We’re all adolescents now,” he writes of juvenilized Christianity, a form of faith he calls “self-centered, emotionally driven, and intellectually empty.”
Describing how he thinks we got into this condition, Bergler looks to the influence of youth-based ministries since World War II, the period that mirrors the years of my life. Fearful that young people might be wooed away from Jesus by a larger culture where there was serious moral decay, Christian leaders began to reform the traditional saving message of repentance and grace into one that emphasized inner peace, purpose, and general happiness—things more appealing to the adolescent mind. In other words: a gospel more aptly titled “What’s in it for me right now?”
Not only did the message morph, but its packaging took on new appearances. The words “entertainment” and “celebrity” come to mind. I hear Bergler suggesting that today’s forms of worship and preaching-content are influenced by this me-first orientation.

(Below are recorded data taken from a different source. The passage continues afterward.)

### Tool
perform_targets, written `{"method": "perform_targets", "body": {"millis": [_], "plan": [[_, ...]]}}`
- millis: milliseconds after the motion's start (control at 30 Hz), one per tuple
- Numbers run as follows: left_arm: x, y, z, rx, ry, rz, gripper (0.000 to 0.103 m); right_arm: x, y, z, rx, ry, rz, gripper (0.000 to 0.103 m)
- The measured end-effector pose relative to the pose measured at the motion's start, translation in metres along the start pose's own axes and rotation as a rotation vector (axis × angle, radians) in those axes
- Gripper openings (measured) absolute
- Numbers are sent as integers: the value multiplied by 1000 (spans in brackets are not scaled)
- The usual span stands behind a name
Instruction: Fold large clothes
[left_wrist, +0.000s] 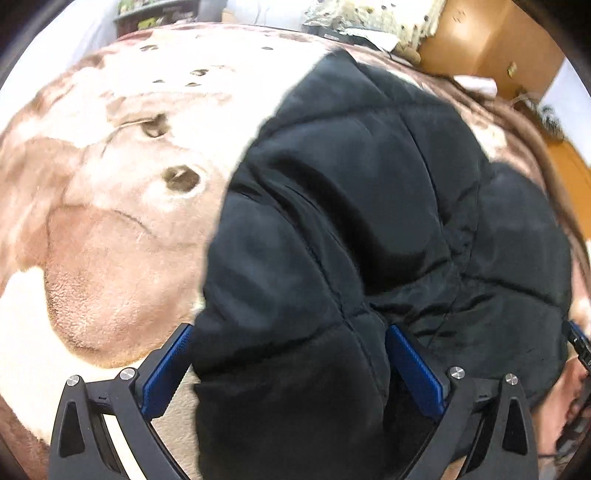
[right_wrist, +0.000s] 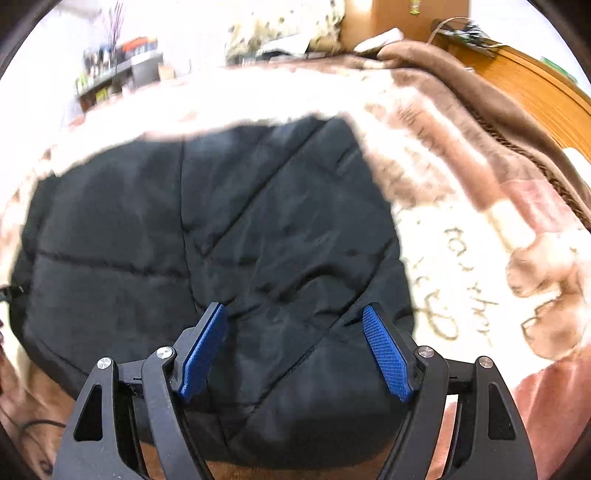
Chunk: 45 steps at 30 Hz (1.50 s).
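Left gripper (left_wrist: 290, 363): jaws spread wide, blue pads (left_wrist: 166, 369) on either side of a thick fold of the black jacket (left_wrist: 369, 206). The fabric bulges between them and hides the left pad's tip. Can't tell whether the pads actually pinch it; no squeeze visible.

Jacket is a black quilted puffer, lying bunched on the blanket (left_wrist: 110, 229) that covers the bed. In the left wrist view it fills the right half, with the blanket's cream-and-brown bear print showing bare to its left. A cardboard box (left_wrist: 491, 40) sits past the bed's far right corner.

Right gripper (right_wrist: 295, 350): jaws also wide apart, pads (right_wrist: 386, 354) straddling the jacket's near edge, nothing clamped. Fabric lies loose between and under the fingers. Blanket with script lettering is exposed right of the jacket, and an orange wood panel (right_wrist: 546, 99) runs along the bed's right edge. Frame is motion-blurred.
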<state>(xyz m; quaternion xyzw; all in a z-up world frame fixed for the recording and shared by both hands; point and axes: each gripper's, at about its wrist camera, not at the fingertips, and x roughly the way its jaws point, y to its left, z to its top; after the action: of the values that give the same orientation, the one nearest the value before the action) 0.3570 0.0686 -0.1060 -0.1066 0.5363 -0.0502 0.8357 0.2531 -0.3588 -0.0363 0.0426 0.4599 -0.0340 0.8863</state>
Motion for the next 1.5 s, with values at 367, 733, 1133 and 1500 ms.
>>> {"method": "perform_targets", "body": {"millis": [367, 733, 1133, 1500], "plan": [[-17, 8, 34, 153, 51, -353, 102, -20, -50, 3, 3, 35, 96, 77], [23, 10, 57, 210, 149, -310, 102, 26, -76, -8, 101, 122, 294, 80], [43, 7, 67, 187, 172, -373, 102, 65, -86, -5, 202, 204, 550, 94], [58, 45, 73, 83, 261, -563, 102, 100, -86, 0, 173, 327, 714, 94]]}}
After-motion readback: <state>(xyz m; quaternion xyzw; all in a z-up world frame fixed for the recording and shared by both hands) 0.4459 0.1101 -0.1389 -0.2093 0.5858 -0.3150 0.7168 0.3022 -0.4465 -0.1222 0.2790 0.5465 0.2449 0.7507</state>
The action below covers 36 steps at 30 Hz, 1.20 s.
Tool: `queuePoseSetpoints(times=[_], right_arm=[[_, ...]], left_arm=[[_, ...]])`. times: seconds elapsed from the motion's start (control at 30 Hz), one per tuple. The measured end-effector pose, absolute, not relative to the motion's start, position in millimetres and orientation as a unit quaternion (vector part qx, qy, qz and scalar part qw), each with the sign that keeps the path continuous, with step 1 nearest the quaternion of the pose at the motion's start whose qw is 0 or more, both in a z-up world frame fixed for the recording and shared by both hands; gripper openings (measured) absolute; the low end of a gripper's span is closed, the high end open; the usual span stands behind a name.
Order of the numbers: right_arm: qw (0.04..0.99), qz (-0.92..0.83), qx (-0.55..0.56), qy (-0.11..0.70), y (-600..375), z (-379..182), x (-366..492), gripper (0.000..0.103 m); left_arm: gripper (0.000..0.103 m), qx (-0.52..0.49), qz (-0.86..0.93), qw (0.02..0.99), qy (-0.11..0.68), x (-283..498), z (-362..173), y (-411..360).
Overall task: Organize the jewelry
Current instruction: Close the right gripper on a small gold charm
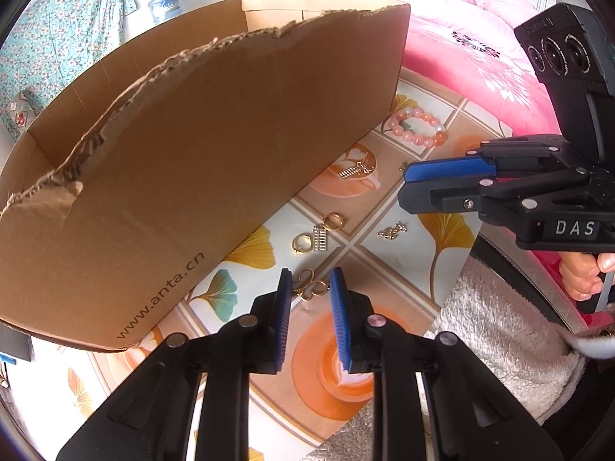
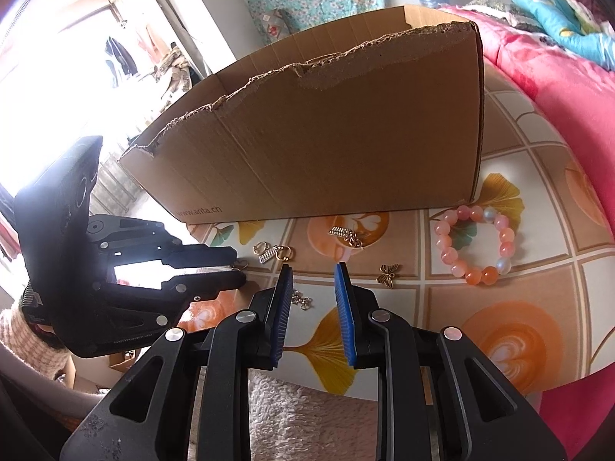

When I first saw Bergler’s term juvenilized, my mind jumped to Ezekiel 33:31, “My people come to you, as they usually do, and sit before you to listen to your words, but they do not put them into practice. With their mouths they express devotion, but their hearts are greedy for unjust gain. Indeed to them you are nothing more than one who sings love songs with a beautiful voice and plays an instrument well, for they hear your words but do not put them into practice.”
Bergler will probably take some heat for his remarks, but I, for one, applaud his courage in attempting to initiate a much-needed dialogue.